Nepali Times
Helpless and hopeless


For those living in Kathmandu Valley the rest of the country may as well be on another planet. All they care about is that things are ok inside the Ring Road since February First.

There may be an indefinite banda in Doti, all schools may be closed in Kailali, healthposts in Bajura may be without medicine, there may be a food shortage in Humla. But who cares? The people of western Nepal stopped expecting anything from Kathmandu long ago.

The women in Dailekh defiantly stood up against the Maoists when the rebels stopped them from celebrating Dasain and tried to recruit their children. But when the rebels hunted down six members of a family they thought were ringleaders of the Dullu resistance, the other villagers fled in panic with nothing but the clothes on their backs.

"Now you are under a new government, they told us, you must stop observing all traditional ceremonies, you can't even perform last rites for the dead they told us," recalls 65-year-old Sanay.
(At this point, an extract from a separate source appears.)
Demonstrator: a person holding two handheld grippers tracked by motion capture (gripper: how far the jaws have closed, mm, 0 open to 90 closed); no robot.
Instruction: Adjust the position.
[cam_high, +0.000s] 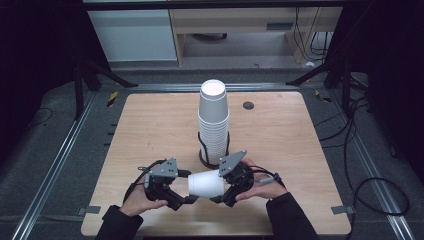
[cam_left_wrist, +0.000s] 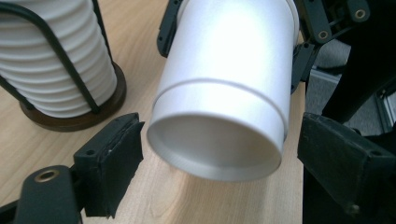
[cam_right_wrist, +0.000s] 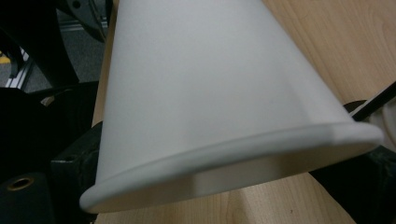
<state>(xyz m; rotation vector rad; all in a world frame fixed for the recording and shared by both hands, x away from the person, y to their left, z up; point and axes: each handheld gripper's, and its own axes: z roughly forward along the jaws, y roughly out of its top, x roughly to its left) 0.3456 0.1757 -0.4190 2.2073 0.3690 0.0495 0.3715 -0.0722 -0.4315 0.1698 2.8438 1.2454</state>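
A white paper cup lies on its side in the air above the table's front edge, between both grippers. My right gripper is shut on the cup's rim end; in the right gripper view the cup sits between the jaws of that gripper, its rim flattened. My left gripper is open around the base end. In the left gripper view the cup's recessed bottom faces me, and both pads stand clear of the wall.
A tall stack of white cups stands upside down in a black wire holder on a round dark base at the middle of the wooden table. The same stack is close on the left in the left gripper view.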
"We had a house, a piece of land and a quiet life but it all feels like a dream now, they took away everything," says Kancha Budha another 60-year-old farmer.

"We have no more tears to shed," adds 21-year-old Kunti Shahi who fled with her child after her husband was killed.

"I was already nine-months pregnant," recalls Kamala mother of five, "my labour pains began while we were on the trail to Dailekh Bajar. I delivered him right there on the road, my fifth child, he is now seven months old."

The pain of Dailekh's displaced has not eased with time. The women have empty eyes. Could this be the same country, the Nepal that we used to know?

Pradeep Lamsal, a teacher, tells us, "The Maoists wanted me to join their militia. I refused and fled here but they beat up my pregnant wife and she suffered a miscarriage. She is still in shock. I can't even go to meet her and she's too weak to walk here."

Even villagers who once used to agree with the Maoists' goal of liberating the district from the feudal clutches of rulers far away have been let down. Once more, saviours have turned out to be just another group using the people to propel themselves to power.

"They talk a lot about working for us common folks but they do just the opposite," says Jiba Rokaya, a teacher from Dullu.

Kunti Shahi recalls that day in November when revolution turned into resistance: "We were fed up. We had given them food when they asked for it. But when they wanted our children, we couldn't stand it anymore. One day, they asked to participate in a meeting and we went armed with sticks. They began lecturing us from the roof of a house but we surrounded them and questioned them about all they had done to us. They started preaching their ideology again but one villager became so enraged that he beat them up. We captured and handed them over to the district administration. Since then, they have not returned. Still, we have to be careful. I sent my sons to Nepalganj."

The Dullu uprising was a milestone and a lesson in courage for the rest of the country. But eight months later, few political parties spoke out for the women of Dailekh, the government in Kathmandu didn't care. The people here have lost their faith in the political parties and the government long ago.

Some names have been changed to protect the identity of those interviewed.